Work order
Wherever the string "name" shows up in the records below, return that line.

(Beginning of Dataset entries)

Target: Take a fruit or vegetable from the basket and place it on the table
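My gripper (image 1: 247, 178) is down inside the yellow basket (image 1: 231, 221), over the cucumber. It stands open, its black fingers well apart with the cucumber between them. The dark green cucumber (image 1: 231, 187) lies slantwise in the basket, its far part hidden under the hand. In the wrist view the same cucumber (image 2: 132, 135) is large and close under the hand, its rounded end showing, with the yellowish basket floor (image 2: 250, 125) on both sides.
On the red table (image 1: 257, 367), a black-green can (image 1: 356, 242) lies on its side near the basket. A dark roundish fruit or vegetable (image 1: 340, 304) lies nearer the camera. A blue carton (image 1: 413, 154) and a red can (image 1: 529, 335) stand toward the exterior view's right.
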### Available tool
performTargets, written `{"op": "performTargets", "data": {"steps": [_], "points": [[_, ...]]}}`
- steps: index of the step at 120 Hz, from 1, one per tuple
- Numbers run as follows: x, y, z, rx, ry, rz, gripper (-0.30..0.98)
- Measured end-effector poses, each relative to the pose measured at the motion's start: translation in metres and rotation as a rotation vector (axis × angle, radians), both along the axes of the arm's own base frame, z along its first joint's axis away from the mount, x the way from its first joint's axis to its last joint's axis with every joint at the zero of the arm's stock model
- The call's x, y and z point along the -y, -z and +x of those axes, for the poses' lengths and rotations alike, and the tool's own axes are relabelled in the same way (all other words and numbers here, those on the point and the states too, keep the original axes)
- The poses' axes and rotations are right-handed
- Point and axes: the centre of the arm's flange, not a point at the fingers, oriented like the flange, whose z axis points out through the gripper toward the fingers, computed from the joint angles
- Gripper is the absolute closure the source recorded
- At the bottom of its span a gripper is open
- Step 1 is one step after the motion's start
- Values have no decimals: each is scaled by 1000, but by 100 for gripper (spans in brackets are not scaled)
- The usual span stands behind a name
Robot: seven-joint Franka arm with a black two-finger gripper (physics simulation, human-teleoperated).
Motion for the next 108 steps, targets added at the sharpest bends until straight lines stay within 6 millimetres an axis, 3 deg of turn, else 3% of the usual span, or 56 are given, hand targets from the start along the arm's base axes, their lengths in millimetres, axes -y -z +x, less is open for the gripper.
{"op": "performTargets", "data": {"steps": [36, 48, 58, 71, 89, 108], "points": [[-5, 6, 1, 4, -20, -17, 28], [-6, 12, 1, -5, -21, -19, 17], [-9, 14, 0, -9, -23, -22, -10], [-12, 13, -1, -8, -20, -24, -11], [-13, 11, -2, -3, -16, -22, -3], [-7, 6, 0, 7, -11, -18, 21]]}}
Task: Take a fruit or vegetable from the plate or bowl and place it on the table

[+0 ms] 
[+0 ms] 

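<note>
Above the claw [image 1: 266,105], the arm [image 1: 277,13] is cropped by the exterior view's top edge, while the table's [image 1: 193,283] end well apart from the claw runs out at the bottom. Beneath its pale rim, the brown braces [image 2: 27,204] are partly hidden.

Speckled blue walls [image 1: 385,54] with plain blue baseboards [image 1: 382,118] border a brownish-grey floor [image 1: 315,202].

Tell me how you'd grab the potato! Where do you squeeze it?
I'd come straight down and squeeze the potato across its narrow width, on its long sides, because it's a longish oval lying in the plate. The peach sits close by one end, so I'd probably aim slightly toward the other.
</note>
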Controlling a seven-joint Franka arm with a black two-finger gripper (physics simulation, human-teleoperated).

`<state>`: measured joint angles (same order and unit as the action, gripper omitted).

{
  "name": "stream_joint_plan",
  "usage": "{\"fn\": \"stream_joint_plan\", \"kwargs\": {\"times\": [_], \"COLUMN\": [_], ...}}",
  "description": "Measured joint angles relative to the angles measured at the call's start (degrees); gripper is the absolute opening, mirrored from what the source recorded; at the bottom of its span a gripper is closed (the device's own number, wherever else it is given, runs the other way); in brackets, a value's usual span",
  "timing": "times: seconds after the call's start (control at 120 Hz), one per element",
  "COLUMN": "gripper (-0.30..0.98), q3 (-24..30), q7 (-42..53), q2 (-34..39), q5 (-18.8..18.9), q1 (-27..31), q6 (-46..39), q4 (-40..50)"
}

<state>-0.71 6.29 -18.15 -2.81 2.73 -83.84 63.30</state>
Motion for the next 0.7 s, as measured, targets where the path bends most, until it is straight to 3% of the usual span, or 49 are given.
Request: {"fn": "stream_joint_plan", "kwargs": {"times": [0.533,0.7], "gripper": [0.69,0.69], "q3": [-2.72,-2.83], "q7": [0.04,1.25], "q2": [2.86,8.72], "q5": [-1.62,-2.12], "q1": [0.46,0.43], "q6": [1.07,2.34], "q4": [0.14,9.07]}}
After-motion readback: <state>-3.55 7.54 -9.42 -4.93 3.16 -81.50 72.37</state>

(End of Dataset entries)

Answer for the task
- The usual span stands behind a name
  "name": "stream_joint_plan",

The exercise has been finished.